## Your instructions:
Check every line below for the word "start" and copy the ones that have it.

## Extracted material:

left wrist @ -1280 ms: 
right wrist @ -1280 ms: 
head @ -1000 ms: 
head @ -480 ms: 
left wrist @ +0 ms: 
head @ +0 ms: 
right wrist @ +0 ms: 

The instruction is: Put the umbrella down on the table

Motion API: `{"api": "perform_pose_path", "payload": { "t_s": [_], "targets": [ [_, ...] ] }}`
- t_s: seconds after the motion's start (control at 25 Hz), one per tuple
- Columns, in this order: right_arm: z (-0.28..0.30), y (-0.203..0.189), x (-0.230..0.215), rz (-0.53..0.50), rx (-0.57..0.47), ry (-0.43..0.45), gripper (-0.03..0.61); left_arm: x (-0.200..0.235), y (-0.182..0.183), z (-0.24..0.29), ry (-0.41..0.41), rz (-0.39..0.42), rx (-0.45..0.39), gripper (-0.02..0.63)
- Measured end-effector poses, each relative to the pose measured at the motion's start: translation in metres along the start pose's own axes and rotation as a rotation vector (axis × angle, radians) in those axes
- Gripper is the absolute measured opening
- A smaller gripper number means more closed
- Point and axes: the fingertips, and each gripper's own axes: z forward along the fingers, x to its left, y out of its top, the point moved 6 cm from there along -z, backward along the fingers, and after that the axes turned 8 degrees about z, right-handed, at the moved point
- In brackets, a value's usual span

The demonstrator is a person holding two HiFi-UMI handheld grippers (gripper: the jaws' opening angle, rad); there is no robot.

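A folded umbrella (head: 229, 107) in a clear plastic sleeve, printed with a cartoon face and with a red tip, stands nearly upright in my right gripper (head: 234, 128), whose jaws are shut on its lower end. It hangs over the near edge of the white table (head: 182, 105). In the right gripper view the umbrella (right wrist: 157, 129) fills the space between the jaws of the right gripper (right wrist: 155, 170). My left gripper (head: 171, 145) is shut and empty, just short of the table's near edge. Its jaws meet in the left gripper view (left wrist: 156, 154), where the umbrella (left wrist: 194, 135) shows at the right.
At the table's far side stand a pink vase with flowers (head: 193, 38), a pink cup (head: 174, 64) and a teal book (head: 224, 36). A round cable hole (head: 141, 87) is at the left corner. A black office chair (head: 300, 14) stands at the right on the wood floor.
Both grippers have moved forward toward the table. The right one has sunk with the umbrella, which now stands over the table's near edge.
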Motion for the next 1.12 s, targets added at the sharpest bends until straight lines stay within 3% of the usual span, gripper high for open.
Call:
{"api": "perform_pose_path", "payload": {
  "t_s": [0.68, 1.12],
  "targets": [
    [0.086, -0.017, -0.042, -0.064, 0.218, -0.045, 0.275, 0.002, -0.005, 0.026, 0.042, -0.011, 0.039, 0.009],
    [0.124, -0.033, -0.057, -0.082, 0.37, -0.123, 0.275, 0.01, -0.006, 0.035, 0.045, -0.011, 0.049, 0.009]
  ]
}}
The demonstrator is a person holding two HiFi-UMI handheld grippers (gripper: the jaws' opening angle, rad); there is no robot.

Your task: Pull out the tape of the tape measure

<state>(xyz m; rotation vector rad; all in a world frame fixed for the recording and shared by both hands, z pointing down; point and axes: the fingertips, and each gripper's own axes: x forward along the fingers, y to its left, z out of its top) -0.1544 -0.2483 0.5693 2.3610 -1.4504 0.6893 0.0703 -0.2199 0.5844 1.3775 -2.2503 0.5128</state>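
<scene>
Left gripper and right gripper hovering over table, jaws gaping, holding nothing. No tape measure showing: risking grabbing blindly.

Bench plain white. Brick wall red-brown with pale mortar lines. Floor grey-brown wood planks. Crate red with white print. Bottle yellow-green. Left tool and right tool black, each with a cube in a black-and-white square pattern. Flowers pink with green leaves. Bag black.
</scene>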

## Response area:
- t_s: seconds after the motion's start (control at 25 Hz), one per tuple
- Measured end-effector poses, each relative to the pose measured at the motion's start: translation in metres along the start pose's own axes and rotation as a rotation vector (axis × angle, radians) in those axes

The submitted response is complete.